> REQUIRED WORK
For this exercise, repeat the whole listing below exactly. Leave the pictures out.

> SOURCE DATA
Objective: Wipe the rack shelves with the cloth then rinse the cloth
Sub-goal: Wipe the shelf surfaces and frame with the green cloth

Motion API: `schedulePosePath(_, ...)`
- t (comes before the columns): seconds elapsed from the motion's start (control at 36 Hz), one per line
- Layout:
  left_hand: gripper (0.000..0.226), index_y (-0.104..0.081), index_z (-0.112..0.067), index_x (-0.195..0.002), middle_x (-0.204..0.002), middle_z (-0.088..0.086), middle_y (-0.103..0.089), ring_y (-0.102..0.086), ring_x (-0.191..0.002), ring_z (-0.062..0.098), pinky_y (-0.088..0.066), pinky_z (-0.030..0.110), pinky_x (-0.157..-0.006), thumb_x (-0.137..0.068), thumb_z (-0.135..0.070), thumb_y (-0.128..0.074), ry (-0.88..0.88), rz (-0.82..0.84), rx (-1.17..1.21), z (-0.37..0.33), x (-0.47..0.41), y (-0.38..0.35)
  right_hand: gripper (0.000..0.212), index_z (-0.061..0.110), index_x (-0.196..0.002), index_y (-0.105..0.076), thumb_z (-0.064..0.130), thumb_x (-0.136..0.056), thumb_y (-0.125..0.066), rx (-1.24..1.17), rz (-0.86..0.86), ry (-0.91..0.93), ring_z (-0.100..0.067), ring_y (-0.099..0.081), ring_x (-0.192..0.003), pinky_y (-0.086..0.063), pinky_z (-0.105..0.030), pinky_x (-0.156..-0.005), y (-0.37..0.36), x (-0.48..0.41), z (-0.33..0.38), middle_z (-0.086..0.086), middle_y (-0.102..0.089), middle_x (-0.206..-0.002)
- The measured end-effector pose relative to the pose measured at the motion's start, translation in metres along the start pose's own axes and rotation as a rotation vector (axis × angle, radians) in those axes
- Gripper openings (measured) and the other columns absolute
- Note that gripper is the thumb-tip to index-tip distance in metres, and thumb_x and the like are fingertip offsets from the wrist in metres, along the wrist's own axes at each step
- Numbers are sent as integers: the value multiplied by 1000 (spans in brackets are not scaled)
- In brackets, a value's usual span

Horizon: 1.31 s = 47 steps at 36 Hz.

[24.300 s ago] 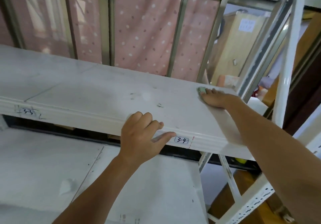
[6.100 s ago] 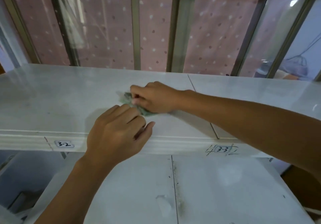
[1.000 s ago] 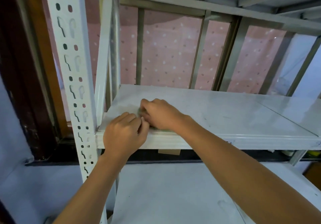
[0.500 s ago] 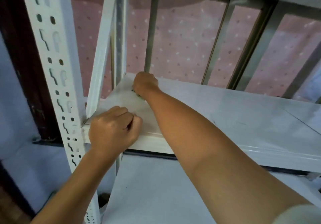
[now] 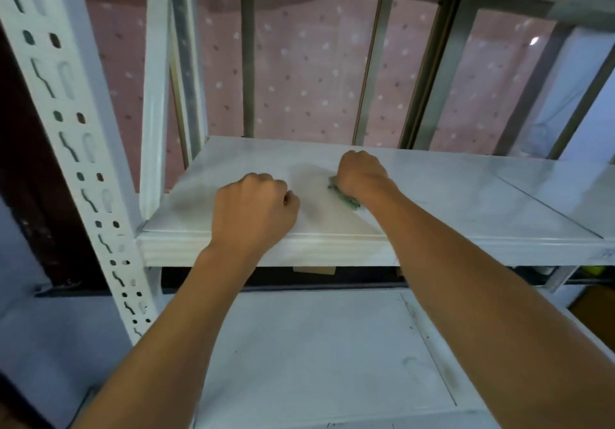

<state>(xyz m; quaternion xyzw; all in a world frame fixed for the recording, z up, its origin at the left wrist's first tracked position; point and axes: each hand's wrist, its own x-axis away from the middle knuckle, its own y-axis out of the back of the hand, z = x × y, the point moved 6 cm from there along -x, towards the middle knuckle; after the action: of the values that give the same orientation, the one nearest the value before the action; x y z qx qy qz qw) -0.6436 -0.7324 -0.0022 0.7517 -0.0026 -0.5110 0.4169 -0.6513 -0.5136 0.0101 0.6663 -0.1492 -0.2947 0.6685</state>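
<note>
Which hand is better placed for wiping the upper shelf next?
Right. The right hand grips the green cloth on the shelf, while the left hand rests curled near the front edge, holding nothing.

The cloth [image 5: 344,197] is mostly hidden beneath the right hand [image 5: 361,175], and only a green edge shows beside the wrist. The fingertips of the left hand [image 5: 253,209] are folded out of sight behind its knuckles. The shelf [image 5: 466,202] is cut off by the right edge and the lower shelf [image 5: 316,362] by the bottom edge; the mark [image 5: 604,255] at the far right of the shelf's front lip is too blurred to read.
</note>
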Motion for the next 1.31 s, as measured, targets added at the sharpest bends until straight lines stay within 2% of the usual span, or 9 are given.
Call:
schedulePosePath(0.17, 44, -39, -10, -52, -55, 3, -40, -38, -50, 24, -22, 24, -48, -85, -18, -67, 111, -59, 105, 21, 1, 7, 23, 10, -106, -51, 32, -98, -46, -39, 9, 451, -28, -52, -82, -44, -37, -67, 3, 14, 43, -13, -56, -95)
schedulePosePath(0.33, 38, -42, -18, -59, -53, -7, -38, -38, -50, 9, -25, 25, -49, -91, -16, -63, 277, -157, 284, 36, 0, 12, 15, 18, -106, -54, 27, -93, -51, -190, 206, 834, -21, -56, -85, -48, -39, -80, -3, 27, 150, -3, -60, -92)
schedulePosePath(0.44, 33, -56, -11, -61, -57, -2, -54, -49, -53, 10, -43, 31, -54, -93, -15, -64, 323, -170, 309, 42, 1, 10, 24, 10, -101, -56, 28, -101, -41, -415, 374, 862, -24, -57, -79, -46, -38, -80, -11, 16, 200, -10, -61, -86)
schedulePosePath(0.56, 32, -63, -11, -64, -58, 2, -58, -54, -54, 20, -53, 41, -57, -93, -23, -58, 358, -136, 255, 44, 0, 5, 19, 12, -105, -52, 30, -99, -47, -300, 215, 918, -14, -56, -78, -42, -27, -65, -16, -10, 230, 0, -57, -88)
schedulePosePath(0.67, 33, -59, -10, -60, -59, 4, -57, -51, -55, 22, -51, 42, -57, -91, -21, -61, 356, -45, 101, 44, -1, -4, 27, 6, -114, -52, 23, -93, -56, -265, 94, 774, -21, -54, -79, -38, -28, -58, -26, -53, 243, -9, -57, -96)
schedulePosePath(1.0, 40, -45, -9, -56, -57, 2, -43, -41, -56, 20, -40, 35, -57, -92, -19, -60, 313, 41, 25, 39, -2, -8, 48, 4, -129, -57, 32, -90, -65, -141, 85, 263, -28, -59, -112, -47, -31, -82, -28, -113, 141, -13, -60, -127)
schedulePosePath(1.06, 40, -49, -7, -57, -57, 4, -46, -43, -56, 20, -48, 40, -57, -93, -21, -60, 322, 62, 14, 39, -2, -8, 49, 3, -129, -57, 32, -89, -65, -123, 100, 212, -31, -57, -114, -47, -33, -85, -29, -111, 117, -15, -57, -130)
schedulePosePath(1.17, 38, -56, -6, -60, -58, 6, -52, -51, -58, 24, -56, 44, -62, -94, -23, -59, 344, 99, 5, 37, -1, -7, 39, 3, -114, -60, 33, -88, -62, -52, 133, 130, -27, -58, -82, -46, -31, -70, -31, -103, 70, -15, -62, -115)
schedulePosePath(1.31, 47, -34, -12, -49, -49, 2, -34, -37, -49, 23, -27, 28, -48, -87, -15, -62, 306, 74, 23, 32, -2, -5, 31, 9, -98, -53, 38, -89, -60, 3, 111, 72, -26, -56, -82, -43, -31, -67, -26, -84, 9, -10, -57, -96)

> RESULT FOR THIS TASK
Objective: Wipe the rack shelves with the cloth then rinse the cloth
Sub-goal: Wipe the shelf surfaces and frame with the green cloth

Motion API: `schedulePosePath(_, ...)`
- t (comes before the columns): seconds elapsed from the motion's start (control at 36 Hz), one per line
- Layout:
  left_hand: gripper (0.000..0.226), index_y (-0.104..0.081), index_z (-0.112..0.067), index_x (-0.195..0.002), middle_x (-0.204..0.002), middle_z (-0.088..0.086), middle_y (-0.103..0.089), ring_y (-0.102..0.086), ring_x (-0.191..0.002), ring_z (-0.062..0.098), pinky_y (-0.088..0.066), pinky_z (-0.030..0.110), pinky_x (-0.157..-0.006), thumb_x (-0.137..0.068), thumb_z (-0.135..0.070), thumb_y (-0.128..0.074), ry (-0.88..0.88), rz (-0.82..0.84), rx (-1.17..1.21), z (-0.37..0.33), x (-0.47..0.41), y (-0.38..0.35)
  right_hand: gripper (0.000..0.212), index_z (-0.061..0.110), index_x (-0.196..0.002), index_y (-0.105..0.076), thumb_z (-0.064..0.130), thumb_x (-0.136..0.056), thumb_y (-0.125..0.066), rx (-1.24..1.17), rz (-0.86..0.86), ry (-0.91..0.93), ring_z (-0.100..0.067), ring_y (-0.099..0.081), ring_x (-0.192..0.003), pinky_y (-0.086..0.063), pinky_z (-0.105..0.030), pinky_x (-0.156..-0.005), y (-0.37..0.36), x (-0.48..0.41), z (-0.33..0.38), middle_z (-0.086..0.086), middle_y (-0.102..0.089), middle_x (-0.206..-0.002)
- The measured end-effector pose relative to the pose measured at the motion's start, translation in metres along the start pose's own axes and rotation as a rotation vector (axis × angle, radians) in those axes
- Gripper openings (measured) and the other columns absolute
- Note that gripper is the thumb-tip to index-tip distance in metres, and thumb_x and the like are fingertip offsets from the wrist in metres, along the wrist's own axes at each step
- Numbers are sent as integers: the value multiplied by 1000 (spans in brackets are not scaled)
- In brackets, a value's usual span

Horizon: 1.31 s = 47 steps at 36 Hz.

[24.300 s ago] 
[6.100 s ago] 
[1.000 s ago] 
[0.500 s ago] 
[now] 

<state>(xyz m; quaternion xyzw; all in a world frame fixed for the recording, z up, its origin at the left wrist's first tracked position; point and axes: each hand's wrist, its own x-axis away from the middle knuckle, its own y-axis out of the back of the hand, z = x × y, the point moved 6 cm from there along -x, towards the middle knuckle; after the action: of the values that give the same orientation, the one nearest the value before the action; x y z qx qy qz qw) -0.6436 -0.7324 -0.0022 0.7517 -0.0026 -0.5110 0.4169 -0.6513 -0.5136 0.0101 0.6663 -0.1492 -0.2947 0.6685</state>
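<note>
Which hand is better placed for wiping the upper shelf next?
Right. The right hand grips the green cloth on the shelf, while the left hand rests curled near the front edge, holding nothing.

The cloth [image 5: 344,197] is mostly hidden beneath the right hand [image 5: 361,175], and only a green edge shows beside the wrist. The fingertips of the left hand [image 5: 253,209] are folded out of sight behind its knuckles. The shelf [image 5: 466,202] is cut off by the right edge and the lower shelf [image 5: 316,362] by the bottom edge; the mark [image 5: 604,255] at the far right of the shelf's front lip is too blurred to read.
</note>
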Motion for the next 1.31 s, as measured, targets added at the sharpest bends until straight lines stay within 2% of the usual span, or 9 are given.
Call:
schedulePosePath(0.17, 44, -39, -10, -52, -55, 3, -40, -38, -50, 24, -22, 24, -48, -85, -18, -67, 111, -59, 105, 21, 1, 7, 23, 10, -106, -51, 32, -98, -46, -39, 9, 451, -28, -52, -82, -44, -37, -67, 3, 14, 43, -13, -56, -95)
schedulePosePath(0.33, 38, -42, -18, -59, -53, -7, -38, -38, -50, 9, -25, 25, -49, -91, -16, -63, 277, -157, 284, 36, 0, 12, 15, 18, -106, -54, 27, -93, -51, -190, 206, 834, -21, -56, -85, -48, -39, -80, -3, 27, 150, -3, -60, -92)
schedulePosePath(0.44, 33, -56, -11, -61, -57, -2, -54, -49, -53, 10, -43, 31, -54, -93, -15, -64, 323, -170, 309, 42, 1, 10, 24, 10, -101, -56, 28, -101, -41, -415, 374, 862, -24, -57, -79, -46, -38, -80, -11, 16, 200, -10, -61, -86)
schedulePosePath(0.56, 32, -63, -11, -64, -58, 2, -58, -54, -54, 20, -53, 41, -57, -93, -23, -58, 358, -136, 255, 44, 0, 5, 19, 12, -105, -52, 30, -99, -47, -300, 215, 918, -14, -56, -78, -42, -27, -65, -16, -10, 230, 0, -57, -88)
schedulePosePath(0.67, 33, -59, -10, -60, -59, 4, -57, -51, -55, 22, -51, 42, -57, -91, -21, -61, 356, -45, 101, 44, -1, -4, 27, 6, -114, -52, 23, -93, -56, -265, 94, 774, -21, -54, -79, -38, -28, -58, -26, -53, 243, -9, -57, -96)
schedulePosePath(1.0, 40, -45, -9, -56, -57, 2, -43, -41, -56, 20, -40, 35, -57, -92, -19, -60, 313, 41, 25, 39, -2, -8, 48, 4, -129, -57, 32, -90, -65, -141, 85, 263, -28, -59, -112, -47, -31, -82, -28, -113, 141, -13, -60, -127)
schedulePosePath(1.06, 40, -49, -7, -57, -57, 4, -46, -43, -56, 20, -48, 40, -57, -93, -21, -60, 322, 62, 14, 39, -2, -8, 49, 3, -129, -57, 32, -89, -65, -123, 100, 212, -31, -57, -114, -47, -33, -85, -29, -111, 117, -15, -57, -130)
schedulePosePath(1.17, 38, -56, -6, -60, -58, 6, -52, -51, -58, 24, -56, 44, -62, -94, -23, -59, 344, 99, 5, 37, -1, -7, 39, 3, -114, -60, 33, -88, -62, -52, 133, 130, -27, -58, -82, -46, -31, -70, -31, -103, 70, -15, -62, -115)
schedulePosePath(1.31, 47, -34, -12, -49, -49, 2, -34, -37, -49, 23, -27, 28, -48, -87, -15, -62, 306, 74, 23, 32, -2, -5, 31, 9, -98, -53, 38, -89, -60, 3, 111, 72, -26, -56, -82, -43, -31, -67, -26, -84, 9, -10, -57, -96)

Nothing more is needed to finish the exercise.